▶ _DESCRIPTION OF THE TASK_
Each line below needs to be duplicated without alteration.

▶ _MATERIAL PROVIDED_

▼

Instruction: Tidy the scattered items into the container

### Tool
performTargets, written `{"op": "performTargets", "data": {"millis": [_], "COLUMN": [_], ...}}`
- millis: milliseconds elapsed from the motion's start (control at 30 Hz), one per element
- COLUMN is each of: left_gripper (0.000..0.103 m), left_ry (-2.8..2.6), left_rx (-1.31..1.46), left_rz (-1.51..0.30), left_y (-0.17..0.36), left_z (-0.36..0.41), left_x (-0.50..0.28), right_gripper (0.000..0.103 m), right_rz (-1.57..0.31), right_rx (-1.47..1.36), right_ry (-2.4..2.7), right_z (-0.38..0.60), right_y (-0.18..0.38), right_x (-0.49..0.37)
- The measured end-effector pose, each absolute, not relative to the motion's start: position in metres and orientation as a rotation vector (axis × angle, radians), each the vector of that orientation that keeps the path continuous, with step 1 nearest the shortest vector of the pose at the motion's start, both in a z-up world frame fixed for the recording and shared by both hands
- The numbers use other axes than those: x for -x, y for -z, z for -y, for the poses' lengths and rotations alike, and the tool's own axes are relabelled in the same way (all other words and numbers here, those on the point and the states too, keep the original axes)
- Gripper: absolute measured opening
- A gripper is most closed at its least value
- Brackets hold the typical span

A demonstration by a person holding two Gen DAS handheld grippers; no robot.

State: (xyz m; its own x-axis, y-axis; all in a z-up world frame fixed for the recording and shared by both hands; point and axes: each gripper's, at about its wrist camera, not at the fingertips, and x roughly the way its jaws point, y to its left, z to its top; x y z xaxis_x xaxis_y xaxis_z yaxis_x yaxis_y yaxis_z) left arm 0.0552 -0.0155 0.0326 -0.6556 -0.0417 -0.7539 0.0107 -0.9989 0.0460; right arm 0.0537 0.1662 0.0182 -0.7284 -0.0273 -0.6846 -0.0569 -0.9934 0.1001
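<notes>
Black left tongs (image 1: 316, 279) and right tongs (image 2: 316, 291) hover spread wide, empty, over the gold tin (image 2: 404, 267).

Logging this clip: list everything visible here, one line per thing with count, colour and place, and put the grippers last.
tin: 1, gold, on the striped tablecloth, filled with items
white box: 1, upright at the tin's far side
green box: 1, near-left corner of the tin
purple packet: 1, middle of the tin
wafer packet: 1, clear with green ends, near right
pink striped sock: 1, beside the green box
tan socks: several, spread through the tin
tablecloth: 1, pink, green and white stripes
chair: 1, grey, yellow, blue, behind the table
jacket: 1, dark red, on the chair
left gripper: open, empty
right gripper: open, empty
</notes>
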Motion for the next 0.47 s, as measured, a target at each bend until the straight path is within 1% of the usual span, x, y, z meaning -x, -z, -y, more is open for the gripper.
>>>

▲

▶ _TASK SOLUTION_
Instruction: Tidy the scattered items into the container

### Tool
performTargets, written `{"op": "performTargets", "data": {"millis": [_], "COLUMN": [_], ...}}`
- millis: milliseconds elapsed from the motion's start (control at 30 Hz), one per element
- COLUMN is each of: left_gripper (0.000..0.103 m), left_ry (-2.8..2.6), left_rx (-1.31..1.46), left_rz (-1.51..0.30), left_y (-0.17..0.36), left_z (-0.36..0.41), left_x (-0.50..0.28), right_gripper (0.000..0.103 m), right_rz (-1.57..0.31), right_rx (-1.47..1.36), right_ry (-2.4..2.7), right_z (-0.38..0.60), right_y (-0.18..0.38), right_x (-0.49..0.37)
- The measured end-effector pose, each absolute, not relative to the motion's start: position in metres and orientation as a rotation vector (axis × angle, radians), each the vector of that orientation that keeps the path continuous, with step 1 nearest the shortest vector of the pose at the motion's start, both in a z-up world frame fixed for the recording and shared by both hands
- The numbers use other axes than those: x for -x, y for -z, z for -y, for the poses' lengths and rotations alike, and the tool's own axes are relabelled in the same way (all other words and numbers here, those on the point and the states too, keep the original axes)
- Gripper: absolute measured opening
- A gripper is most closed at its least value
- Brackets hold the typical span

A demonstration by a person holding two Gen DAS handheld grippers; no robot.

State: (xyz m; its own x-axis, y-axis; all in a z-up world frame fixed for the recording and shared by both hands; point and axes: each gripper's, at about its wrist camera, not at the fingertips, and x roughly the way its jaws point, y to its left, z to its top; x y z xaxis_x xaxis_y xaxis_z yaxis_x yaxis_y yaxis_z) left arm 0.0552 -0.0155 0.0326 -0.6556 -0.0417 -0.7539 0.0107 -0.9989 0.0460; right arm 0.0537 0.1662 0.0182 -0.7284 -0.0273 -0.6846 -0.0569 -0.9934 0.1001
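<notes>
Black left tongs (image 1: 316, 279) and right tongs (image 2: 316, 291) hover spread wide, empty, over the gold tin (image 2: 404, 267).

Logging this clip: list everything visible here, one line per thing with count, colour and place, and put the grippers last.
tin: 1, gold, on the striped tablecloth, filled with items
white box: 1, upright at the tin's far side
green box: 1, near-left corner of the tin
purple packet: 1, middle of the tin
wafer packet: 1, clear with green ends, near right
pink striped sock: 1, beside the green box
tan socks: several, spread through the tin
tablecloth: 1, pink, green and white stripes
chair: 1, grey, yellow, blue, behind the table
jacket: 1, dark red, on the chair
left gripper: open, empty
right gripper: open, empty
</notes>
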Motion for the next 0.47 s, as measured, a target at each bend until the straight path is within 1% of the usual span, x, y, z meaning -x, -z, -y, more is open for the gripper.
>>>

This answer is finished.